La psicoterapia, in quanto luogo in cui il silenzio può essere vissuto e ascoltato, dal cui ascolto possono emergere contenuti nuovi e talvolta dolorosi, è stata teatro di grandi crisi e cambiamenti.

E proprio da qui possiamo ripartire. Se vissuti come occasione, come luogo fertile di riflessione su di sé, il silenzio e la solitudine diventano uno spazio di crescita e di possibilità. Il contatto con noi stessi, spesso tralasciato a favore del fugace e onnipresente contatto social con gli altri, può essere il momento in cui guardarci con nuovi occhi, l’anticamera di un incontro con l’Altro differente e più sincero.

Perché se è certo che, nella nostra natura di animali sociali, delle relazioni non possiamo fare a meno -altrimenti la commozione diventerebbe solitudine come afferma Vittorio Lingiardi (2019)- è altrettanto vero che interrogandoci su di noi possiamo arrivare ad esempio a decidere chi è l’interlocutore che presentiamo in questo dialogo: se la parte di noi già nota, accomodata sulle aspettative altrui, oppure quella nuova, emersa dal nuovo dialogo con noi stessi.
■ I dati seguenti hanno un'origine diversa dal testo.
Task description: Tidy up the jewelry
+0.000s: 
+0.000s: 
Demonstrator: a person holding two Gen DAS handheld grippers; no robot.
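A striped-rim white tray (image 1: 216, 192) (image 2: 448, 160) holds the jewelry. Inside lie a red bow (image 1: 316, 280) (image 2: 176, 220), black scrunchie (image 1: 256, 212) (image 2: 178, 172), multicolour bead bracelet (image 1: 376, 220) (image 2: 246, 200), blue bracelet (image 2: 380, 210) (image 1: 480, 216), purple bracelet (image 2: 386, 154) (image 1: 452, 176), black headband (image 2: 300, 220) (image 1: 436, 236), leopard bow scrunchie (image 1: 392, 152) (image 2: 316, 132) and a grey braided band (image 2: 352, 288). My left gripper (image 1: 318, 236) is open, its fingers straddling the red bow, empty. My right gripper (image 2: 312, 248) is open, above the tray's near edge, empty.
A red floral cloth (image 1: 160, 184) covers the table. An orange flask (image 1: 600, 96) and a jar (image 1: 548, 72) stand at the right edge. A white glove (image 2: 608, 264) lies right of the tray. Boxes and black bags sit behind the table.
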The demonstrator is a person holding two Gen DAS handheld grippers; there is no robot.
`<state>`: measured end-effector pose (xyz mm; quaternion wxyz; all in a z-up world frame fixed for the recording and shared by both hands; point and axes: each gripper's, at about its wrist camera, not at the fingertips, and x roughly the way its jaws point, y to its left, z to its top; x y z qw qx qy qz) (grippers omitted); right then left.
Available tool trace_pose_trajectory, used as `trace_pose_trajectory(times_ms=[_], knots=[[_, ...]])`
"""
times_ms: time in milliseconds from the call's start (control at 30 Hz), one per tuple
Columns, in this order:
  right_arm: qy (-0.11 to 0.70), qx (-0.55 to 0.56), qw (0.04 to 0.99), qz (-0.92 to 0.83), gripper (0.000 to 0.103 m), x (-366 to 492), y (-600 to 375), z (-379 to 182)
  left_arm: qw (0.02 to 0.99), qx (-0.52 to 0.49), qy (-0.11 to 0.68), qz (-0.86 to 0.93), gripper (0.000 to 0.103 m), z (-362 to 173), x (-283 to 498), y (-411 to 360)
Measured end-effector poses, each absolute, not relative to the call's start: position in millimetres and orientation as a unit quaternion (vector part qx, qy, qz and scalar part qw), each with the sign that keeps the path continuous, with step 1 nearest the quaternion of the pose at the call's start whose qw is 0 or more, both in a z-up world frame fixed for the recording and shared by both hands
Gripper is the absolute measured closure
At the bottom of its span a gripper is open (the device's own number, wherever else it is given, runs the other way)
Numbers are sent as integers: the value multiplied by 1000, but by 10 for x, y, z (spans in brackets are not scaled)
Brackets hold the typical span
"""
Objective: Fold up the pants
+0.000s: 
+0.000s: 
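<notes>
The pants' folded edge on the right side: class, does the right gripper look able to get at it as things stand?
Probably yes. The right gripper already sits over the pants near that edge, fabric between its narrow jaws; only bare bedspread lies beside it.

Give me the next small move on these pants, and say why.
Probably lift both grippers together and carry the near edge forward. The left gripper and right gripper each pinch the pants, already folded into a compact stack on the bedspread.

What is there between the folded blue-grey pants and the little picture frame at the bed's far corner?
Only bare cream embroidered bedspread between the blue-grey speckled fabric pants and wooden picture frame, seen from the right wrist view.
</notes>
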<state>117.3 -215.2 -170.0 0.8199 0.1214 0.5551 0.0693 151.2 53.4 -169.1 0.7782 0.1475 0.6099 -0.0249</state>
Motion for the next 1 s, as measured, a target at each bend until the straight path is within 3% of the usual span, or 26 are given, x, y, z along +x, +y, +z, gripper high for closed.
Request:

Una solitudine non solo dolorosa, dunque, ma anche viva. Donald Winnicott (1965) sostiene che esista una differenza tra la capacità di stare soli, anche in presenza di altri (“uno dei segni più importanti di maturità nello sviluppo emotivo”), e la sensazione di solitudine che si traduce nell’assenza di tale capacità e del conseguente senso di vuoto e di mancanza, derivante dal mancato sviluppo di un senso di continuità dell’immagine della madre.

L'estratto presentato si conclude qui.